• [What needs to be done]: Find the word "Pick" in the data below and copy each line that holds it.

*** Opening Input material ***

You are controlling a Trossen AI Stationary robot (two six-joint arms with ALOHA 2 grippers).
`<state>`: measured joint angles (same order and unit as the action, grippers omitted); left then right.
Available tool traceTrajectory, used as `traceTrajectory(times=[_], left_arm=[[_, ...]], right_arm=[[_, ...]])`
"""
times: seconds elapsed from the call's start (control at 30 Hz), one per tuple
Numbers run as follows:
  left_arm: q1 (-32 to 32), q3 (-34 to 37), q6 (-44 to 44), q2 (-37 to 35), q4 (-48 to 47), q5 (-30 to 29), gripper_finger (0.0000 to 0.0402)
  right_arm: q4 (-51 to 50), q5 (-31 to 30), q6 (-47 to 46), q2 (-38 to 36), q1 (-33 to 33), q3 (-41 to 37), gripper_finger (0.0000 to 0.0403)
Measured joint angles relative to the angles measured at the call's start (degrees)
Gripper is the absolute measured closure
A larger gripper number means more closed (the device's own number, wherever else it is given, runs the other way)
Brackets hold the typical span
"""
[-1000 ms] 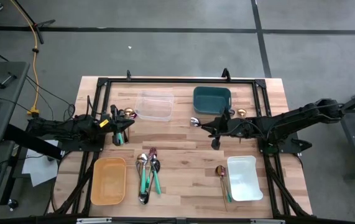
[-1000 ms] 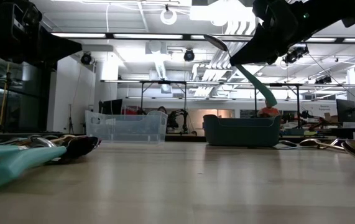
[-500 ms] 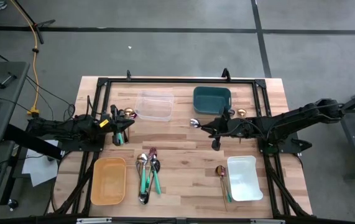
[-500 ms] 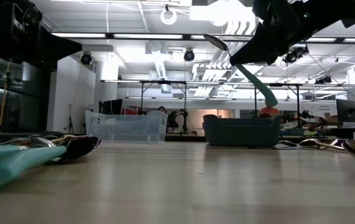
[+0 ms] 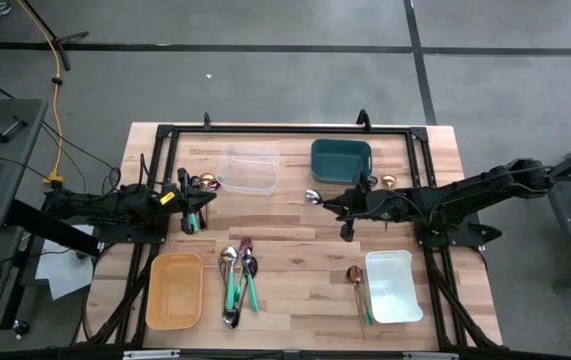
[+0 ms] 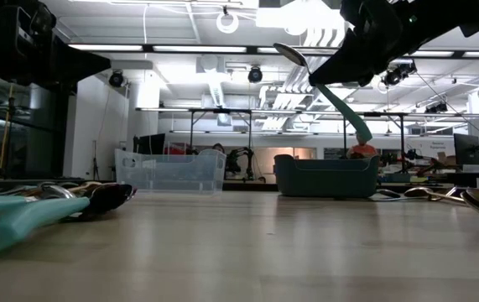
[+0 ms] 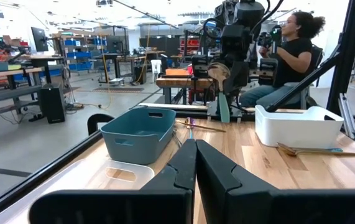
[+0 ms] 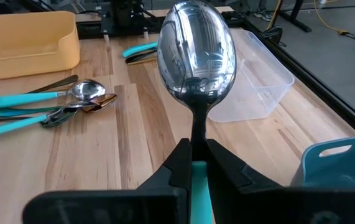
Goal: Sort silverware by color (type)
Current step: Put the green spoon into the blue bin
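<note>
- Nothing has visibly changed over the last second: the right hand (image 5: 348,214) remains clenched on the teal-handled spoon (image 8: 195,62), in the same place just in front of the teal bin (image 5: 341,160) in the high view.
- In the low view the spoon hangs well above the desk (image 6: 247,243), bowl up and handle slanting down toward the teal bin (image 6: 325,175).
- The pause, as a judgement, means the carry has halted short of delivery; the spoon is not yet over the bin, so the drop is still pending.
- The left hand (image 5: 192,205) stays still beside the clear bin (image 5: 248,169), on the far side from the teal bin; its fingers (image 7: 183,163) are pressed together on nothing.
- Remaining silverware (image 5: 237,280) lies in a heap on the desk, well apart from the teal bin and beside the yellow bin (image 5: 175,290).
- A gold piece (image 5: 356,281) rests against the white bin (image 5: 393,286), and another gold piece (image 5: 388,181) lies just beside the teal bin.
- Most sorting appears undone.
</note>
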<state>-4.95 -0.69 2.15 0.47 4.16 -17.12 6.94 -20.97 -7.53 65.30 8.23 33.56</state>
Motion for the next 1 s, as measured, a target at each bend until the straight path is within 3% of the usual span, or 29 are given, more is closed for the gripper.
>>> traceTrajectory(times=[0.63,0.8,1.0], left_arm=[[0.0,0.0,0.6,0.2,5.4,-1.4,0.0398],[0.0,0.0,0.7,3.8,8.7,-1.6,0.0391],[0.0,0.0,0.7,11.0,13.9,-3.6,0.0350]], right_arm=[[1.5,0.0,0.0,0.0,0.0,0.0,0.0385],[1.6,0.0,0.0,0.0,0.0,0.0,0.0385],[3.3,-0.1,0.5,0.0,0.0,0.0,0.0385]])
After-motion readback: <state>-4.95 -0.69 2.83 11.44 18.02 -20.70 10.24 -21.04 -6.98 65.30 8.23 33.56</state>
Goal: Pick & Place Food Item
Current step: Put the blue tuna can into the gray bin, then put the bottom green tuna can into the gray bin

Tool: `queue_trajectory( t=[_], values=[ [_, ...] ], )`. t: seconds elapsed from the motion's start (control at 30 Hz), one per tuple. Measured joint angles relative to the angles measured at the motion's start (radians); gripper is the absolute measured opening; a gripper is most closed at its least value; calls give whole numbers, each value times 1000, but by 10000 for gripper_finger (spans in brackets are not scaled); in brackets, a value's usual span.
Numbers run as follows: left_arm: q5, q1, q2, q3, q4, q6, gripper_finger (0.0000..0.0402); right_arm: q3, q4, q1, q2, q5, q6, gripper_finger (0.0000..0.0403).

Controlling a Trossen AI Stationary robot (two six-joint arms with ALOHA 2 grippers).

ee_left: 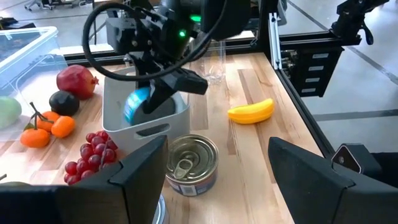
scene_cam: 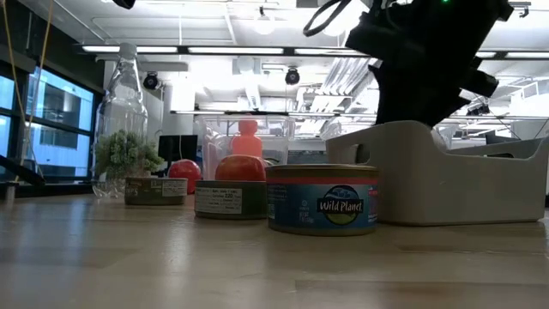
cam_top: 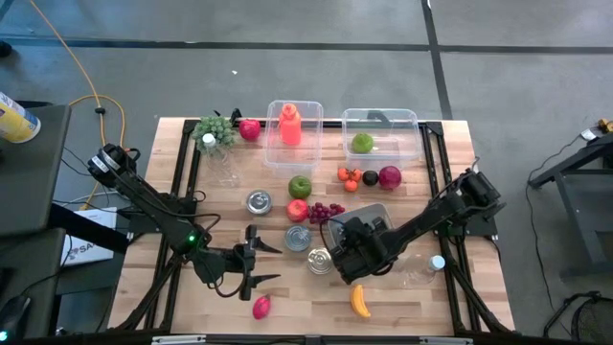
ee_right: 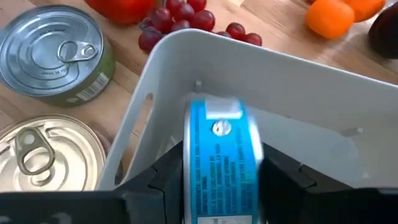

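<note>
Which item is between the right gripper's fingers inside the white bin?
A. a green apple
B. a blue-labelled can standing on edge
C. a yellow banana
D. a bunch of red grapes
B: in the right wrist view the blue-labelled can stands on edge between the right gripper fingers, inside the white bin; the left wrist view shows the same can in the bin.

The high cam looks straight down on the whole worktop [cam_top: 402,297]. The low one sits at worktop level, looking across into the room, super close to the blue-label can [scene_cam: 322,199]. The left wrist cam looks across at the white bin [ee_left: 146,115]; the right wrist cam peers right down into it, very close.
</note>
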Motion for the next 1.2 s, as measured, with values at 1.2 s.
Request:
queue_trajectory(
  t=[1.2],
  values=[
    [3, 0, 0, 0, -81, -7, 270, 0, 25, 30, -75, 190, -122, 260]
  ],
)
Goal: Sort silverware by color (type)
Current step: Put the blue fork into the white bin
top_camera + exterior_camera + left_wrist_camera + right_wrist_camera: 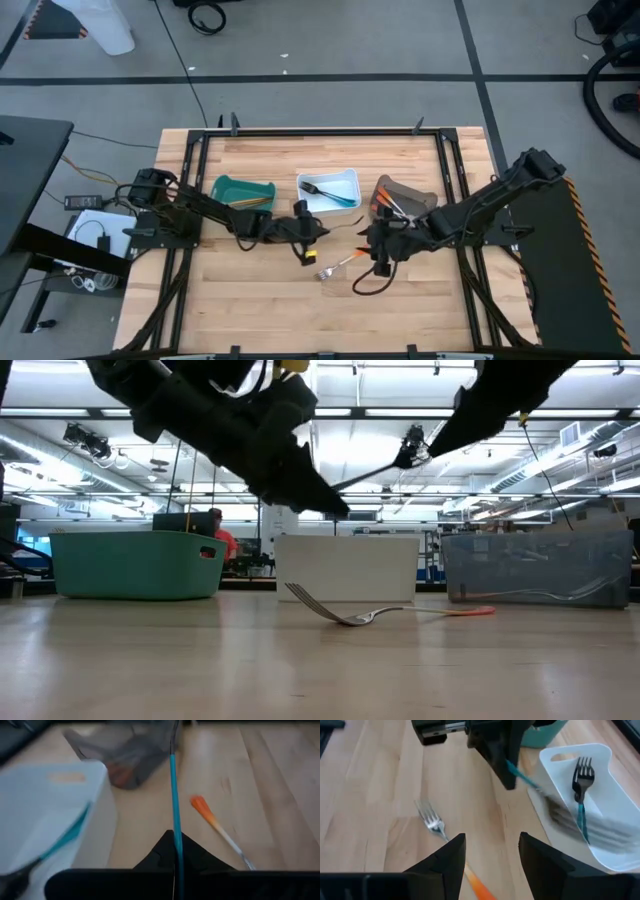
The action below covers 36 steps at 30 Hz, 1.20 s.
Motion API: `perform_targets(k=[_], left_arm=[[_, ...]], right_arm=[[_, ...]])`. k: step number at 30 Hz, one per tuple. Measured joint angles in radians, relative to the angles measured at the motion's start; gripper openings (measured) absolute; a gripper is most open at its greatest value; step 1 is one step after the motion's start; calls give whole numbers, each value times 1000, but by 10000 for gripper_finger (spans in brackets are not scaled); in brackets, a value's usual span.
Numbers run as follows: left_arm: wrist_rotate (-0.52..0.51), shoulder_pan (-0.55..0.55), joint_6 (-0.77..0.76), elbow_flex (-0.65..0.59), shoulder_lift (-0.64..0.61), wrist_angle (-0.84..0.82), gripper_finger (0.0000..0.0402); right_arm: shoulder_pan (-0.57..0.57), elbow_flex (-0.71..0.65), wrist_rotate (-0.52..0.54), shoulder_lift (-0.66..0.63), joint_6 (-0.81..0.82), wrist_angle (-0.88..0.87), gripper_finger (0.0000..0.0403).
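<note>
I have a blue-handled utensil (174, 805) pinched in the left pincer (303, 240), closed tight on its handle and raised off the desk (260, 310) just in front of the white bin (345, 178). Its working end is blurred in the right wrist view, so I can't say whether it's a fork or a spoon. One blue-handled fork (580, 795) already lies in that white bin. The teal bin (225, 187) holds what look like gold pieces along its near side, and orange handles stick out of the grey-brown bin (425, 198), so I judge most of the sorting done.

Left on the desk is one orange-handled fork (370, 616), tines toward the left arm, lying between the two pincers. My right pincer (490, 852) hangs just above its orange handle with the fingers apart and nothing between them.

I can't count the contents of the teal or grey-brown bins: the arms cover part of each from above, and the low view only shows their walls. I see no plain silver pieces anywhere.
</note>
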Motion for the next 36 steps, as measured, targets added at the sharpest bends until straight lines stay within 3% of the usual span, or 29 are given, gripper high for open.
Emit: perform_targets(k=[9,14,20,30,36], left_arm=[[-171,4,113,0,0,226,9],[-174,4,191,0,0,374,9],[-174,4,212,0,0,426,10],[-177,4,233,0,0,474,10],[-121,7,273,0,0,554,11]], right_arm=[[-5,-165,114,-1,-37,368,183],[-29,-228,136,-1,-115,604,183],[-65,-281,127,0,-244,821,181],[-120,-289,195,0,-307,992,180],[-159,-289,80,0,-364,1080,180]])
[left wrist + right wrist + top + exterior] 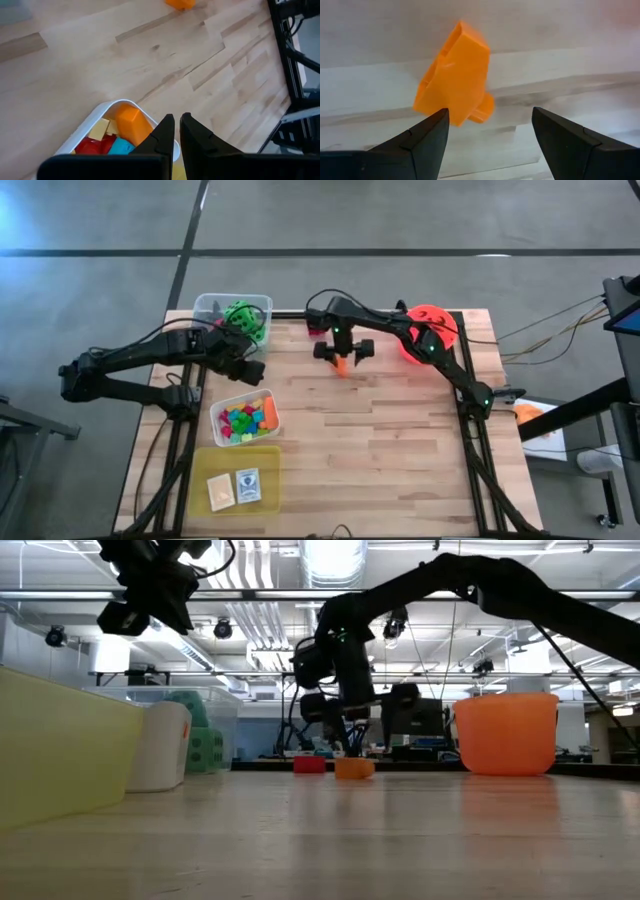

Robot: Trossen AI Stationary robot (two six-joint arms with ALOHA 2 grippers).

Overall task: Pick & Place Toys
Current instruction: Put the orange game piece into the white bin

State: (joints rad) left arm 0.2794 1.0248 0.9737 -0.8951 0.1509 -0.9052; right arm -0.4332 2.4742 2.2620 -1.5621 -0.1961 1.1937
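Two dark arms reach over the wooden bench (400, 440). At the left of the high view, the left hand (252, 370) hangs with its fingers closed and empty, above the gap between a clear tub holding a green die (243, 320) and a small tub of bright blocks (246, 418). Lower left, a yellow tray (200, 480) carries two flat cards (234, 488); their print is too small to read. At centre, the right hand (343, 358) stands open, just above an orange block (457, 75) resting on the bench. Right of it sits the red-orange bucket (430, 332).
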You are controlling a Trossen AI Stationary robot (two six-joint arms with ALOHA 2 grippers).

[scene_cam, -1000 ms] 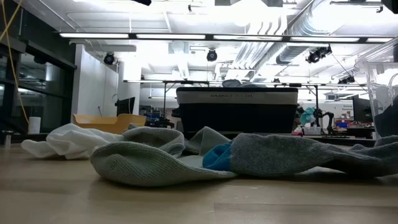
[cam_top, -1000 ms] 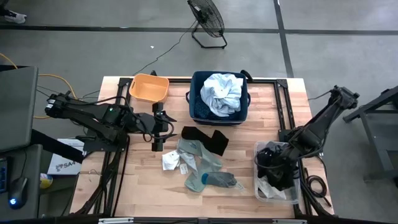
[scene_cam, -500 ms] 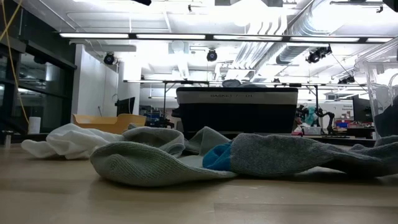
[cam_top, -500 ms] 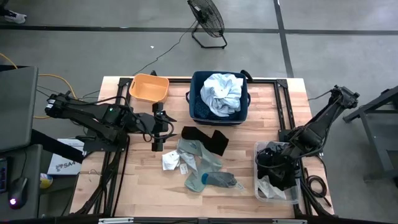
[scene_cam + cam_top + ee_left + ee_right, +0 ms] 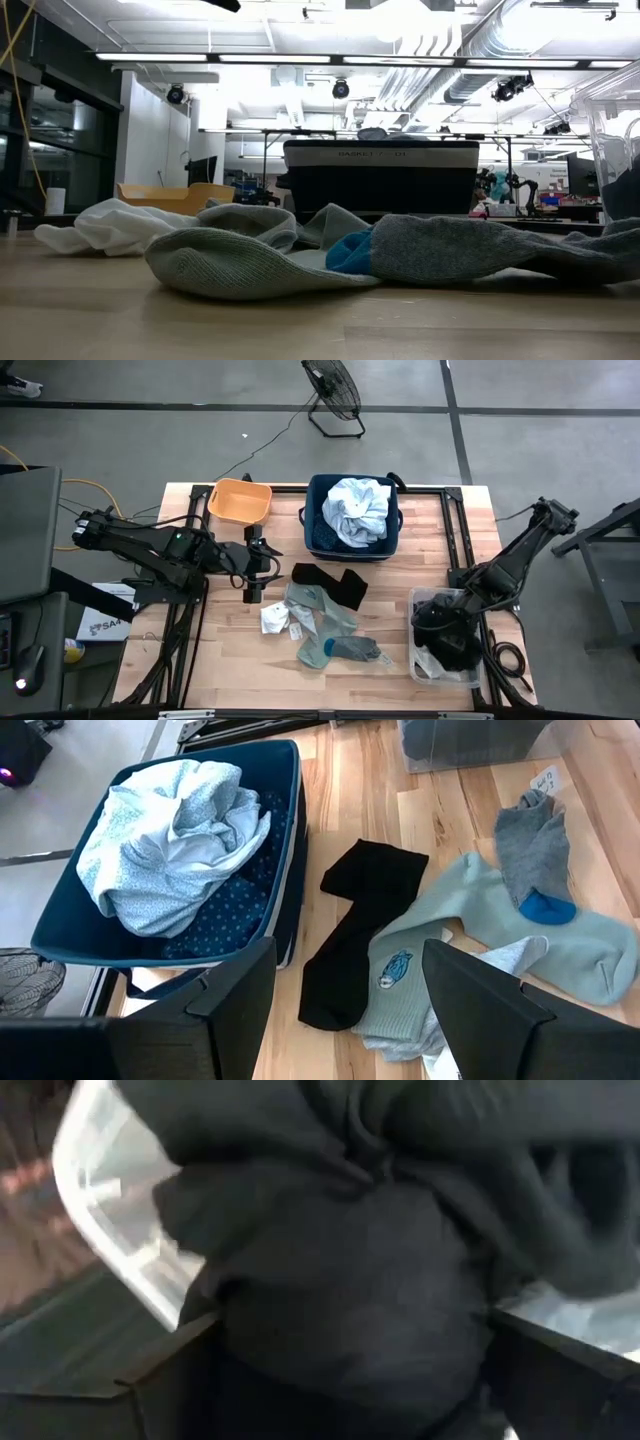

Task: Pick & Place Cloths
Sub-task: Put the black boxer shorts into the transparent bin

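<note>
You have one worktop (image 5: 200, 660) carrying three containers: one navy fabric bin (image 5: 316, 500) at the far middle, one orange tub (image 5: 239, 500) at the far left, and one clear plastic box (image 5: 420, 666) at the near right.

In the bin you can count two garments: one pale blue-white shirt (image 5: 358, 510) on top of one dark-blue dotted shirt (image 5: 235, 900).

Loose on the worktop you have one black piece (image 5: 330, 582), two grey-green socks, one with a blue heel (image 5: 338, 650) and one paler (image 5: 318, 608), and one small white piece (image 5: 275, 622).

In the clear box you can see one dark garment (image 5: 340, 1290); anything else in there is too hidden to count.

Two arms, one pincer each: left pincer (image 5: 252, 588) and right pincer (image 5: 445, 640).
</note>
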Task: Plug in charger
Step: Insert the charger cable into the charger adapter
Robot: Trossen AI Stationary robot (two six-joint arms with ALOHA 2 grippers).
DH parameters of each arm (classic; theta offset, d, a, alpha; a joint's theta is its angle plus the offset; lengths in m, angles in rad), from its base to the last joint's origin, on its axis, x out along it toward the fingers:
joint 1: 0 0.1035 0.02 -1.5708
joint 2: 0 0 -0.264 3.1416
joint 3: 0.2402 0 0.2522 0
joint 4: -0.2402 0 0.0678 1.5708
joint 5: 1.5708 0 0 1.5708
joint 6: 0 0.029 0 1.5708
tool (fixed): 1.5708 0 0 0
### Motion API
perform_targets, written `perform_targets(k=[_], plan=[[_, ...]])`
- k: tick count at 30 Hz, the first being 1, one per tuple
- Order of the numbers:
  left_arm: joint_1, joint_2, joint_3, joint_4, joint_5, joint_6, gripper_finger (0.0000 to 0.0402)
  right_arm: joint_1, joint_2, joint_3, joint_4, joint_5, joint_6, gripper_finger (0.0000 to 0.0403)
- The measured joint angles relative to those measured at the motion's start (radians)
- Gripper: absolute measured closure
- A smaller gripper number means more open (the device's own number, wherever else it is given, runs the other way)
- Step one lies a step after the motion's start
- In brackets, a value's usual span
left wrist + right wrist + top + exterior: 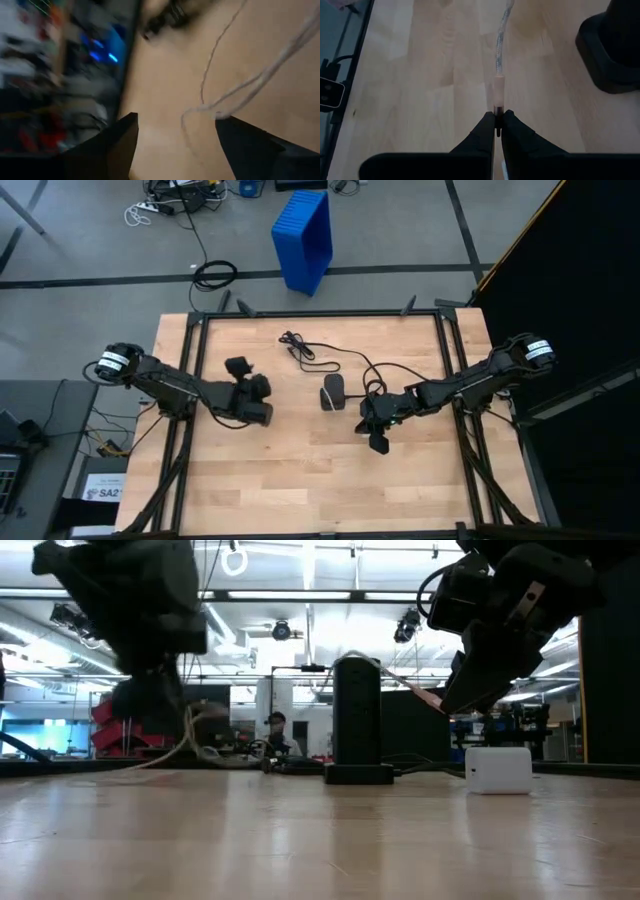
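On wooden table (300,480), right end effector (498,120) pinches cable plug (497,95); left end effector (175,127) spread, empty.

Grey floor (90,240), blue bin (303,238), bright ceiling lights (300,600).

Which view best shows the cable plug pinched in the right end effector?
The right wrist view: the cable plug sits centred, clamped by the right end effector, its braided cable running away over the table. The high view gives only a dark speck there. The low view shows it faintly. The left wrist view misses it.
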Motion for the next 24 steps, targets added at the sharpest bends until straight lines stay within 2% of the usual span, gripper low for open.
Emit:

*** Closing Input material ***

• [Exercise answer]:
Goal: Pick & Place Food Item
Overall task: Pick & Place Toys
Task: Pick & Place Cloths

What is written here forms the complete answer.